Exercise details
Transcribe the listing from its top line through the line with "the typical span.". Keep it exact, both ends included, and add nothing.
##### Dataset records #####
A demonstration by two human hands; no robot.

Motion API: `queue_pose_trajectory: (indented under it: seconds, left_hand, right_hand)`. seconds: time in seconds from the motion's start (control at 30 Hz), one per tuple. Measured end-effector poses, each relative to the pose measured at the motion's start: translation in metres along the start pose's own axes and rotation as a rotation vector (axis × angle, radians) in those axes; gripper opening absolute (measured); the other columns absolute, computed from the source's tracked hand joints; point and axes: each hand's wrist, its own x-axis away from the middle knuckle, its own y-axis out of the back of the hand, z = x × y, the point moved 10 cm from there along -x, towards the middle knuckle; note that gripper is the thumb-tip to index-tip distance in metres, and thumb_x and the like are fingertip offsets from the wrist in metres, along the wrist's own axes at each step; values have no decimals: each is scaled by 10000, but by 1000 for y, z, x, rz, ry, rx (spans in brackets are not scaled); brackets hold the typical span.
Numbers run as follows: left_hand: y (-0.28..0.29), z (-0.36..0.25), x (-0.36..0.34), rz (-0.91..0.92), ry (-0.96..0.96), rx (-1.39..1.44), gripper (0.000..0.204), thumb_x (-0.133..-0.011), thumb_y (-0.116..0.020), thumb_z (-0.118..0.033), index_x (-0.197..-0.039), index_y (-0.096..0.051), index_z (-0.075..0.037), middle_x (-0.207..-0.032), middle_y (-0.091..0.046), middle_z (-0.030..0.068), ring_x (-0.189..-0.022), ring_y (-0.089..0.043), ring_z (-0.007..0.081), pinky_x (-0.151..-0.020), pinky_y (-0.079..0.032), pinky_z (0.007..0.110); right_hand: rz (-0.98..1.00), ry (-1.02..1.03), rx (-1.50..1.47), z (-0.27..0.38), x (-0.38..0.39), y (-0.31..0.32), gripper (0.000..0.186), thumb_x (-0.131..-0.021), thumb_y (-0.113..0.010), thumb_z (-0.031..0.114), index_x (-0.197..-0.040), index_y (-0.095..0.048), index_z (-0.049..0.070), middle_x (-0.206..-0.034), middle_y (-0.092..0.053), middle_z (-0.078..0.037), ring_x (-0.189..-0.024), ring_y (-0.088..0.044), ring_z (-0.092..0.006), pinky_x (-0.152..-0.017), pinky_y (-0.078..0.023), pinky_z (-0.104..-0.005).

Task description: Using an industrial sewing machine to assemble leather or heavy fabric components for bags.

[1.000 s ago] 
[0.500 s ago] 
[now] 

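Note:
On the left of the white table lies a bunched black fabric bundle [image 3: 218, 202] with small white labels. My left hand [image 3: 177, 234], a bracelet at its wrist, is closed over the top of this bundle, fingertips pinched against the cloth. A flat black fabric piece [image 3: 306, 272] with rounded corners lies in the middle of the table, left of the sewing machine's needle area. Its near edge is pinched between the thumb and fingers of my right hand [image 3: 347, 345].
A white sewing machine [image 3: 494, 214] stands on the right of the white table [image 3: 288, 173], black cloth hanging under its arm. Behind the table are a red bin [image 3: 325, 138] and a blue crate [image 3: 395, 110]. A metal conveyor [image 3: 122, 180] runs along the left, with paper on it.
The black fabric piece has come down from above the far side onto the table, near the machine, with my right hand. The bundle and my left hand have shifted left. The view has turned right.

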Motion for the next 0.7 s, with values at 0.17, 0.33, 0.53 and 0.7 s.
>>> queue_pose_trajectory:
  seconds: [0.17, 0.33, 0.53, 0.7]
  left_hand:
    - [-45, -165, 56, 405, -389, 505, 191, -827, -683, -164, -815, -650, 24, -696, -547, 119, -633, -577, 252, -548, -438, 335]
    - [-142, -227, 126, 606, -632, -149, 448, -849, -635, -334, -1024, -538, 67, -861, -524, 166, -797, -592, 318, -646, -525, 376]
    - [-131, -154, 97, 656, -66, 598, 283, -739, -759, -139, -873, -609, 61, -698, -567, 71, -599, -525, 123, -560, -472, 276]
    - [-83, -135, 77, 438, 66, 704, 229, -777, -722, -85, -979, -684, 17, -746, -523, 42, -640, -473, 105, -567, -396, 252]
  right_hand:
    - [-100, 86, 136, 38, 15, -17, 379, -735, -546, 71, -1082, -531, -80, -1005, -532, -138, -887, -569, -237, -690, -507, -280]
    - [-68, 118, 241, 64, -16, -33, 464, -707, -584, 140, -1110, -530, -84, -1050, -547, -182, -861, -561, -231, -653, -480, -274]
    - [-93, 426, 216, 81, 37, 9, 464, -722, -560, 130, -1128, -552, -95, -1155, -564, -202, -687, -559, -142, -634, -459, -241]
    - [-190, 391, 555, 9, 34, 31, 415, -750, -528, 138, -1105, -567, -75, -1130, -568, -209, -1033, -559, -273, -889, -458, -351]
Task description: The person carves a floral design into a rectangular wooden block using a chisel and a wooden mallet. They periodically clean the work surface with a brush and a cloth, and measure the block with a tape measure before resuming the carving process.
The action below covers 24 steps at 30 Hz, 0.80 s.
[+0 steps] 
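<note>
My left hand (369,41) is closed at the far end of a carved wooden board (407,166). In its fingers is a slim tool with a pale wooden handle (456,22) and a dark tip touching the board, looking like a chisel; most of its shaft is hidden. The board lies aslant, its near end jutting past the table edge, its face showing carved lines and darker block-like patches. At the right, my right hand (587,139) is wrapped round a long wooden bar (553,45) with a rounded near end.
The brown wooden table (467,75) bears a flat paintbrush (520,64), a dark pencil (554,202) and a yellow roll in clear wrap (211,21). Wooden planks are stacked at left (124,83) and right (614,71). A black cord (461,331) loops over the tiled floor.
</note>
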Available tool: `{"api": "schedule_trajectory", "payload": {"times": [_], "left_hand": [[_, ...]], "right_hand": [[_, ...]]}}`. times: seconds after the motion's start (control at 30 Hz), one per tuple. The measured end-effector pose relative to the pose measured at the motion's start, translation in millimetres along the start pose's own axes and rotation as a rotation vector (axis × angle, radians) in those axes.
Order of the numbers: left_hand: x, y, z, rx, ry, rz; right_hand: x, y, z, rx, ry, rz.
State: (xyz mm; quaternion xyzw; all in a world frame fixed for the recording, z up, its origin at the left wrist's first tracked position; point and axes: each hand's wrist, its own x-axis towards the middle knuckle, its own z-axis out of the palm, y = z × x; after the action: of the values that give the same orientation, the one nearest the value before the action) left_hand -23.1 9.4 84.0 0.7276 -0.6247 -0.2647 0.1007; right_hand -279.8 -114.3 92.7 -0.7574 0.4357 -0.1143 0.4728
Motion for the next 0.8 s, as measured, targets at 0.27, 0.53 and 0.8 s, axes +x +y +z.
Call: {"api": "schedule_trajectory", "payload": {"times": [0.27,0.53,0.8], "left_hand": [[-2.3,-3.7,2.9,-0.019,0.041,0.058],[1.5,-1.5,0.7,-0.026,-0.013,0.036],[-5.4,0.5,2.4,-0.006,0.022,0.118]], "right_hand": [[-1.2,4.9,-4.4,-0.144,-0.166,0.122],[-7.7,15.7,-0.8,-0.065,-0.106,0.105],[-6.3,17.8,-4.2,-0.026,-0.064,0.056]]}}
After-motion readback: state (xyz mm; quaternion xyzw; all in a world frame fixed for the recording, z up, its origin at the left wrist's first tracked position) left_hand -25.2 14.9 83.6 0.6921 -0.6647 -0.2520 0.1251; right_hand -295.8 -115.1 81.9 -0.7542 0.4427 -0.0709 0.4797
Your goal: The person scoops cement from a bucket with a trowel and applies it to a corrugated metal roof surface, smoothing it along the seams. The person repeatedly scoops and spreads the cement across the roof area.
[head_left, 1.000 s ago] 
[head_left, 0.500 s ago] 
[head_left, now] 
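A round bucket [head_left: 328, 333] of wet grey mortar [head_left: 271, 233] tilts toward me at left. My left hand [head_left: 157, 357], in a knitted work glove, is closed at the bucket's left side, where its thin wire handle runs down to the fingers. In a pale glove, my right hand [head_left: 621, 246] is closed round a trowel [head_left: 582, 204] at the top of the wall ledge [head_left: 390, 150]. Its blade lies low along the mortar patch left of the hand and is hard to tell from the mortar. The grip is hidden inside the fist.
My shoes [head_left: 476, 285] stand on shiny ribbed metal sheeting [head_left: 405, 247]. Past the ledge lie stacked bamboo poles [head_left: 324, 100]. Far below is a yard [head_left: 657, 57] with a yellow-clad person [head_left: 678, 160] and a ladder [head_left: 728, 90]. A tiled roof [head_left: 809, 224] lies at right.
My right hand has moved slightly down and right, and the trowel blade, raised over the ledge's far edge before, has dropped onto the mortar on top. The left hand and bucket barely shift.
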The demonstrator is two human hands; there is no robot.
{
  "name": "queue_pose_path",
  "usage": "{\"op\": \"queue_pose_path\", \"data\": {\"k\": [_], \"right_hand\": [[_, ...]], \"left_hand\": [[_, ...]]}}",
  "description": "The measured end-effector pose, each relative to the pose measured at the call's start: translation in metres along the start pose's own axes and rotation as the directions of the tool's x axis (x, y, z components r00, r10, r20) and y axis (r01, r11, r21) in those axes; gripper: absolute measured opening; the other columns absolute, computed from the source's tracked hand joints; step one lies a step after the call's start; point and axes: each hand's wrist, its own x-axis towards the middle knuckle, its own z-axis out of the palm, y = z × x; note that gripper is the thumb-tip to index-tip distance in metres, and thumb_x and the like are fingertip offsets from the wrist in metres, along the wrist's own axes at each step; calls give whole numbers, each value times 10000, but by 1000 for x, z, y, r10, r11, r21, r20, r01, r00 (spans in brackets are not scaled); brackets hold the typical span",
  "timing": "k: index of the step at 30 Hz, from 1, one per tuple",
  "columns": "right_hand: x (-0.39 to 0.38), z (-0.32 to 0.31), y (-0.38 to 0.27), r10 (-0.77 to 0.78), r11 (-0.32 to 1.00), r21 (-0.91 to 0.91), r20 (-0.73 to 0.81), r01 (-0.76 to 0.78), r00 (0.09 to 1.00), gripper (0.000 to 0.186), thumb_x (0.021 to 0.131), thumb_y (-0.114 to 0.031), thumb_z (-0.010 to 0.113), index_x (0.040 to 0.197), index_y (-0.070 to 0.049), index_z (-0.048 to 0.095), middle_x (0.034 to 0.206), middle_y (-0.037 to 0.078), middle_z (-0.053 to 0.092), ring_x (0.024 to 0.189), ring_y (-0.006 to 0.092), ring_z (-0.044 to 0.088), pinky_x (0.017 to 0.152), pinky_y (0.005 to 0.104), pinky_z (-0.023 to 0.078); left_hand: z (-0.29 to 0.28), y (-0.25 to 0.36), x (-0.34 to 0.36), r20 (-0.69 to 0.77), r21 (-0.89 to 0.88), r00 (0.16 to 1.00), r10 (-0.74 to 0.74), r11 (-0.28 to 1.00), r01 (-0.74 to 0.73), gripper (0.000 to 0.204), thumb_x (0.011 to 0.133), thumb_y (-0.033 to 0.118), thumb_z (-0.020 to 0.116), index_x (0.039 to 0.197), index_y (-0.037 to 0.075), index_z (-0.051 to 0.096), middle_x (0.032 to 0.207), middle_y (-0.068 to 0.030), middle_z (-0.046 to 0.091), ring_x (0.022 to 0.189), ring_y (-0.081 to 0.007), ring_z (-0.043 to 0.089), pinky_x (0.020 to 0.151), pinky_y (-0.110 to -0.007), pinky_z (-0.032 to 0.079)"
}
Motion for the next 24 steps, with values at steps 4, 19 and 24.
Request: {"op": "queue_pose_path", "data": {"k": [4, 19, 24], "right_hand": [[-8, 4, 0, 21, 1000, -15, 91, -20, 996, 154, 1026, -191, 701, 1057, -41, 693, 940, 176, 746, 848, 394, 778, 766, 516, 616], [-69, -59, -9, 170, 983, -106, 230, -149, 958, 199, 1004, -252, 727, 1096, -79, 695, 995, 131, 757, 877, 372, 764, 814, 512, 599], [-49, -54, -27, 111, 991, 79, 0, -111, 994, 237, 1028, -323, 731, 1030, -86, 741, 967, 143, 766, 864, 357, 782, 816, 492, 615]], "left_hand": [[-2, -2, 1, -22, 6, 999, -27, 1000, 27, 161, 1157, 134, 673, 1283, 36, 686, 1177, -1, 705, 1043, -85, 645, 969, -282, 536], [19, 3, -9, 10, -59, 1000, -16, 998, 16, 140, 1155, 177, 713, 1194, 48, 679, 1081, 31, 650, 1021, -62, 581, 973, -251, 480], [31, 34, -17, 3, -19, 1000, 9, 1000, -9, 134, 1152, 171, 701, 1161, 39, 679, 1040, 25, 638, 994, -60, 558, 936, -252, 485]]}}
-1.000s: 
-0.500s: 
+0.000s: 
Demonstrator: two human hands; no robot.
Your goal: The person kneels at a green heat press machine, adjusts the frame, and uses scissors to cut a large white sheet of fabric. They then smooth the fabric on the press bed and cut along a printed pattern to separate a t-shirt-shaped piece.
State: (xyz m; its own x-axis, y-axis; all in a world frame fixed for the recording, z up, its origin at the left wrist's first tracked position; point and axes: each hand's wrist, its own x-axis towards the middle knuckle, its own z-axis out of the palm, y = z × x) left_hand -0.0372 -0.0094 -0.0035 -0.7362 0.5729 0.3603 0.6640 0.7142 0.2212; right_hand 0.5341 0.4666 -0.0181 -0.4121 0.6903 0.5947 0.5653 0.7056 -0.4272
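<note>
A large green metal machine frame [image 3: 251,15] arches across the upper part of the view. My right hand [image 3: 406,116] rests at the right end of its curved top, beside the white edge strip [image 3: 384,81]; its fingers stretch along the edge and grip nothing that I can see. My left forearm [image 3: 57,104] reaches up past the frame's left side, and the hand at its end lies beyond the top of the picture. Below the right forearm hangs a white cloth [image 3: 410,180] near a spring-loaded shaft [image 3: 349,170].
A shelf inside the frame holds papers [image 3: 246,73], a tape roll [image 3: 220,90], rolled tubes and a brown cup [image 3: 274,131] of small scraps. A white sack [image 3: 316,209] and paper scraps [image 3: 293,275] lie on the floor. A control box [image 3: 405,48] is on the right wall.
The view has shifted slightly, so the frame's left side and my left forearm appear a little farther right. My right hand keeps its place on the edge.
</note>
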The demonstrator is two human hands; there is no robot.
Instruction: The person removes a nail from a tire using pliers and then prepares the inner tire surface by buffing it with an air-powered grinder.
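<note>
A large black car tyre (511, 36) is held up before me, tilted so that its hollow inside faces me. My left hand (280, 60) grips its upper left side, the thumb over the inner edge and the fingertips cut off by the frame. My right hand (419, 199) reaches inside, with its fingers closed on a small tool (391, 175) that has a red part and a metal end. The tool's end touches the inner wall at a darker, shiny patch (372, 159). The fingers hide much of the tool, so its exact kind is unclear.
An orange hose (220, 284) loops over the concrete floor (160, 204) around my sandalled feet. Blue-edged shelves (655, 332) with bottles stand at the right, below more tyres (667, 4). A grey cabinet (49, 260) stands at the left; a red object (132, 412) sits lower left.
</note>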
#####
Output below
A demonstration by two human hands; no robot.

Motion API: `queue_pose_trajectory: (indented under it: seconds, left_hand, right_hand)`. seconds: time in seconds from the motion's start (control at 30 Hz), one per tuple. Measured end-effector poses, each relative to the pose measured at the motion's start: translation in metres along the start pose's own axes and rotation as a rotation vector (axis × angle, radians) in those axes; gripper opening absolute (measured); the other columns absolute, computed from the source's tracked hand joints; point and axes: each hand's wrist, its own x-axis away from the middle knuckle, its own y-axis out of the back of the hand, z = x × y, the point moved 10 cm from there along -x, towards the middle knuckle; note that gripper is the thumb-tip to index-tip distance in metres, and thumb_x and the like are fingertip offsets from the wrist in metres, along the wrist's own axes at each step; values have no decimals: each is scaled by 10000, but by 1000 for y, z, x, rz, ry, rx (spans in brackets are not scaled); brackets hold the typical span.

Now the exercise is finished.